A few days ago, I returned to Canada after spending the greater part of 2007 in Guatemala, where I conducted my dissertation research on the subject of women and violence. More specifically, I was examining the impact of distinct and interrelated forms of violence on the everyday lives, practices, social relations and well-being of indigenous and ladina (non-indigenous) women in the departamento (province) of Guatemala. It was an election year, and from the moment of my arrival, I could sense the election process was going to set the tone for my stay and research. By the end of my visit, 53 political killings had been committed: the 2007 presidential elections were the most bloody in Guatemala’s recent history.
One of the presidential candidates, war-time army general Otto Pérez Molina, had proposed a mano dura, or “clenched fist”, approach to dealing with national problems of crime and insecurity. Though ultimately defeated by Alvaro Colom of the National Unity of Hope (UNE), the prospect of a victory by Pérez Molina and what it might mean—a return to the past, a return to a climate of terror, killings and impunity—caused palpable fear, particularly among sectors such as victims groups and human rights organizations. For some of the women in my study who had survived massacres and rape during the war, the impact of a win by Pérez Molina would have been devastating. They could not bear the sight of any soldier or armed man and trembled at even the thought.
While Molina’s defeat may be cause for relief, the election process brought to the surface the fragility of “peace” as Guatemalan society emerges from under the ashes of war. Over a decade after peace accords ended a 36-year internal conflict, Guatemala continues to be plagued by human rights violations, as well as everyday crime and violence. Guatemala currently faces climbing homicide rates, particularly murders of women, youth and children, escalating gang activity, organized crime and narcotrafficking, high rates of firearm possession and use, and a high incidence of armed robberies and theft. These problems are compounded by the extreme poverty and hunger, unemployment, illiteracy, dense housing settlements, and lack of potable water confronted by large segments of the population.
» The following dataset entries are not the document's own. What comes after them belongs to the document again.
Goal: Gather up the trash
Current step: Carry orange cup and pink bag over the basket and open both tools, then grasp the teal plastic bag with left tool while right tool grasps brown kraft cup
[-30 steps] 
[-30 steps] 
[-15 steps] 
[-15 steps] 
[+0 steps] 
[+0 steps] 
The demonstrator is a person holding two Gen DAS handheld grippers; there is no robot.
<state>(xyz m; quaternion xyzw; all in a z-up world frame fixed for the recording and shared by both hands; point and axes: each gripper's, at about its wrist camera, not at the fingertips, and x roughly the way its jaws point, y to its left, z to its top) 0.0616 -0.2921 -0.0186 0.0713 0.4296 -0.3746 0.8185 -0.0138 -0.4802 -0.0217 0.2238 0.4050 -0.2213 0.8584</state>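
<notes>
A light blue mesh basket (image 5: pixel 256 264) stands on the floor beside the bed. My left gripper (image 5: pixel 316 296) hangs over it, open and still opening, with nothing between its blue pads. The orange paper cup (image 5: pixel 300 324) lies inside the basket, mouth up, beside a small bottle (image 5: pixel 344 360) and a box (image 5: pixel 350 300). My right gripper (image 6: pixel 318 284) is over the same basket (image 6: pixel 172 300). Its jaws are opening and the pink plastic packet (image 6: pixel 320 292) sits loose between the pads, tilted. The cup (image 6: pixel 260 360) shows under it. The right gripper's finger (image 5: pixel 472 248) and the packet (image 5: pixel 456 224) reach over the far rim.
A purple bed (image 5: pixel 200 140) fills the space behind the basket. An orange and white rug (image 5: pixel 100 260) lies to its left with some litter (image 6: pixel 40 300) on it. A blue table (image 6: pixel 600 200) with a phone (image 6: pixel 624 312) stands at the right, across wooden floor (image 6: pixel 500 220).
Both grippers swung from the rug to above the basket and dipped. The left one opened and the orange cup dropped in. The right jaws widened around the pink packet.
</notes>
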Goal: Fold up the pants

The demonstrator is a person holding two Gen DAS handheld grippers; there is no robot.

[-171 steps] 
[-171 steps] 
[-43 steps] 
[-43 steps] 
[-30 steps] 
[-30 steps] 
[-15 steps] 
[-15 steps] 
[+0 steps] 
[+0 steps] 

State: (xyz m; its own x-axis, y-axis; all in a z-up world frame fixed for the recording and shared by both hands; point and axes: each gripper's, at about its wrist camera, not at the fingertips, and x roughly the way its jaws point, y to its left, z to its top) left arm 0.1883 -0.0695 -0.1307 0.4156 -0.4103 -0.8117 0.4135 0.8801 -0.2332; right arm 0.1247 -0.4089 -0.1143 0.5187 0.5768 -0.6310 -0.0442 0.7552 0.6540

In this context of past and present violence, I was interested in how women establish a sense of the ordinary—how violence, and fear of violence, affected how women saw themselves, shaped their daily decisions and practices, and influenced their social and personal relationships.
My study included a broad sample of participants. Contacts made during previous research in Guatemala provided subjects for my initial interviews. Later, I met others through institutions dedicated to reducing gender-based violence, such as Fundación Sobrevivientes and Grupo Guatemalteco de Mujeres. During my first few months in the country, I sat in on the meetings of a Guatemala City based support group for female survivors of violence. Participants included victims of domestic abuse and sexual assault, as well as the relatives of murdered women. I later visited a number of these women in their homes to explore further some of the issues discussed in the support group. Additional perspectives came from interviews with professionals providing services to women in situations of violence. I also made efforts to include the voices of women not aligned to any particular institution. In the last weeks of my research, I accompanied a group of psychology students from the Centre for Psychosocial Assistance to Victims of Political Violence (CAPVVIPO, based out of the University of San Carlos, to a community composed of individuals among the 1.5 million internally displaced during the war. There, I collected further life histories and interviews.
These conversations made evident the different forms of violence intersecting and jointly manifesting themselves in women’s everyday lives. Not only are women faced with the residues of war-time violence, but they must also live with present-day insecurity and impunity, where basic economic survival is a struggle. Beyond the femicidal killings, sexual assaults and domestic violence so rampant in the country, generalized insecurity affects women going about their daily lives, particularly in the capital city where I conducted my research, and creates its own intrusive set of fears: Will my children return home safely? Will my bus ride to work be interrupted by an assault?
The women I met shared difficult life stories, ones marked by hardship. But as much as their stories describe adversity, they are also stories of struggle, survival and resilience. They are stories of extraordinary strength, inspired by their children, memories of deceased loved ones, work or community involvement, which provide them with a sense of meaning and a reason for going on— fuerzas para de salir adelante. Guatemala's women have great hopes and dreams for their and their children’s futures. I look forward to returning and seeing these hopes and dreams brought to fruition.